O Vaticano está enfrentando um déficit financeiro crescente e não divulga suas contas de forma clara. Recentemente, começou o conclave para escolher o novo papa, com custos ainda não informados, enquanto a segurança é garantida pela polícia italiana e pela gendarmaria vaticana. O governo italiano estima que os gastos iniciais sejam de 5 milhões de euros. Em 2005, os funerais do papa João Paulo II e a eleição de Bento XVI custaram 7 milhões de euros ao Vaticano. Após a renúncia de Bento XVI em 2013, o Vaticano não detalhou os custos do conclave que elegeu Francisco, mas informou um déficit de 24 milhões de euros naquele ano. O governo italiano também pediu ajuda para cobrir os gastos com segurança e transporte. A segurança do conclave é responsabilidade da polícia italiana e da gendarmaria vaticana, conforme acordos feitos em 1929. O Vaticano não forneceu informações sobre os custos do atual conclave, mas o porta-voz afirmou que não haverá patrocinadores. O evento envolve cardeais de todo o mundo, que têm despesas com hospedagem e alimentação. O Vaticano, que teve um déficit de cerca de 30 milhões de euros em 2022, está tentando melhorar suas finanças e combater fraudes. No entanto, enfrenta dificuldades com a queda nas doações e escândalos de desvio de recursos.

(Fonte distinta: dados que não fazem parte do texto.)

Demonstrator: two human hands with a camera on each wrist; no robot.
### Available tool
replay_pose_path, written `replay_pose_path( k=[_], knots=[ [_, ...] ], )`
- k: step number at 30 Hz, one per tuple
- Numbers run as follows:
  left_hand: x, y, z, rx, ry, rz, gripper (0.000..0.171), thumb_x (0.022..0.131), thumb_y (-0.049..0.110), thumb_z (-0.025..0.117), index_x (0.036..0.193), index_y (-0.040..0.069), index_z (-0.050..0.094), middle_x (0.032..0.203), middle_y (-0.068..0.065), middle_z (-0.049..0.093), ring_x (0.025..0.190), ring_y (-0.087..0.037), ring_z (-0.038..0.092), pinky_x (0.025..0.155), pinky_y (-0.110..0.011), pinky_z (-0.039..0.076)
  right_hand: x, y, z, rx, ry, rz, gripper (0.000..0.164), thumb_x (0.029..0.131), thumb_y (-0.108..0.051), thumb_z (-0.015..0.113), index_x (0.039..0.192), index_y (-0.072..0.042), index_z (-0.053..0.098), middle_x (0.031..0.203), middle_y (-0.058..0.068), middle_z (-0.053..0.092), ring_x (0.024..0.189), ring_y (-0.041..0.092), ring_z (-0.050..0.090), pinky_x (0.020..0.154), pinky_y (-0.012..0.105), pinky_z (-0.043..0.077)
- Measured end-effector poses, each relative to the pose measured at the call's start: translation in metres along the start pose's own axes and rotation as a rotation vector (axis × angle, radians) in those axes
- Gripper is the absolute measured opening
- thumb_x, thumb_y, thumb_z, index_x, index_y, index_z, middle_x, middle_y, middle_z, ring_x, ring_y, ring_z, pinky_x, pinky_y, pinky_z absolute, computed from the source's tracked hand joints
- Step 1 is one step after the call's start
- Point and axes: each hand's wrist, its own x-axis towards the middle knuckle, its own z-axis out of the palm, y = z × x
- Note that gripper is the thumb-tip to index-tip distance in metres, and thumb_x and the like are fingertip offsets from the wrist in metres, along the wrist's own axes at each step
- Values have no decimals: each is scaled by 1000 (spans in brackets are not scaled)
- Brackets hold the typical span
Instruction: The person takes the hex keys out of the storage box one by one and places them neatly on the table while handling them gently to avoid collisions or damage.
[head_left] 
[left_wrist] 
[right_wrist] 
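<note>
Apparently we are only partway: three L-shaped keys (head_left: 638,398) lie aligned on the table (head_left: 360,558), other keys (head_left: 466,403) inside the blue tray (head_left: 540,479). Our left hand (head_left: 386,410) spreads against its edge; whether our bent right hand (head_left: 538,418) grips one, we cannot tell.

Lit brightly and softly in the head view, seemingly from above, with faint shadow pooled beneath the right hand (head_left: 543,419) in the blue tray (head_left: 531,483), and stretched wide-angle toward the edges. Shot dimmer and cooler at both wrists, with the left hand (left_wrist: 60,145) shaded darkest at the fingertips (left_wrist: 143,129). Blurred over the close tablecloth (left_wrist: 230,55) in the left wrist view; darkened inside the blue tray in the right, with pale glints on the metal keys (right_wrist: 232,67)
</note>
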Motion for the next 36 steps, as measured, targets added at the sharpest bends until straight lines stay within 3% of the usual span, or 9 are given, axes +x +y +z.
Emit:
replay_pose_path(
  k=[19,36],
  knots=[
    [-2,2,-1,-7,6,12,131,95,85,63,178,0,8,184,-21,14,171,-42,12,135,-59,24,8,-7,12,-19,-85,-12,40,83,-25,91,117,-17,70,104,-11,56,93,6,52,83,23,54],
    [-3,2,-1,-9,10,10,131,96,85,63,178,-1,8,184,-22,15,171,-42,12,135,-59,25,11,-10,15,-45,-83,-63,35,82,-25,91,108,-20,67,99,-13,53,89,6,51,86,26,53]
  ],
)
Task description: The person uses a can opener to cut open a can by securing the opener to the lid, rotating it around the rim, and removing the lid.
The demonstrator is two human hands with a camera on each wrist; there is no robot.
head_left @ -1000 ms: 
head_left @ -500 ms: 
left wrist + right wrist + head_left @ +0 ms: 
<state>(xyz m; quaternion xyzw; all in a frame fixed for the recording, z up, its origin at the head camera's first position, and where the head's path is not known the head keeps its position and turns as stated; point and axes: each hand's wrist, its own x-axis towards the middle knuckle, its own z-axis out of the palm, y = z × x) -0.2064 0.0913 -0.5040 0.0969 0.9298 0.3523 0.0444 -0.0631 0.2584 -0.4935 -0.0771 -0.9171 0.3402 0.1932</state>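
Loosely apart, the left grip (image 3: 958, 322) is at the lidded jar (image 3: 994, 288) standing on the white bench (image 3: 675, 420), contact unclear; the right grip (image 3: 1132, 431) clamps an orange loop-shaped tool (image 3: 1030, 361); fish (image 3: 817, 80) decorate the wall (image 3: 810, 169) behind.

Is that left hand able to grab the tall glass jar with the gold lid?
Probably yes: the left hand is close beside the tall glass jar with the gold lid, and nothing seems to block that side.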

O conclave para a escolha do novo papa teve início nesta quarta-feira, 7 de maio, no Vaticano. Os custos do evento ainda não foram divulgados, mas o governo italiano estima gastos iniciais de 5 milhões de euros. A segurança é garantida pela polícia italiana e pela gendarmaria vaticana.
O Vaticano enfrenta um déficit crescente, tendo registrado um rombo de 24 milhões de euros em 2013, após a eleição do papa Francisco. Desde então, a transparência nas contas da Santa Sé tem sido questionada. Em 2005, os custos do funeral do papa João Paulo II e da eleição de Bento XVI totalizaram 7 milhões de euros.
Durante o conclave, cardeais de todo o mundo são hospedados e alimentados, além de serem oferecidos serviços de lavanderia. A preparação da Capela Sistina e da Praça de São Pedro também gera custos significativos. O porta-voz do Vaticano, Matteo Bruni, afirmou que não haverá patrocinadores publicitários para o evento.
O governo italiano, por sua vez, não divulgou o valor total da segurança, mas em 2005, 11,9 mil agentes de segurança e mil bombeiros foram mobilizados durante o funeral de João Paulo II. A cidade de Roma e o setor hoteleiro devem se beneficiar, com preços de hospedagem já alcançando valores altos.
A Santa Sé, que teve um déficit de cerca de 30 milhões de euros em 2022, continua a enfrentar desafios financeiros. O papa Francisco criou o Secretariado para a Economia em 2014 para melhorar a gestão financeira e combater fraudes. A meta é arrecadar entre 20 e 25 milhões de euros anualmente com a venda de parte do patrimônio vaticano.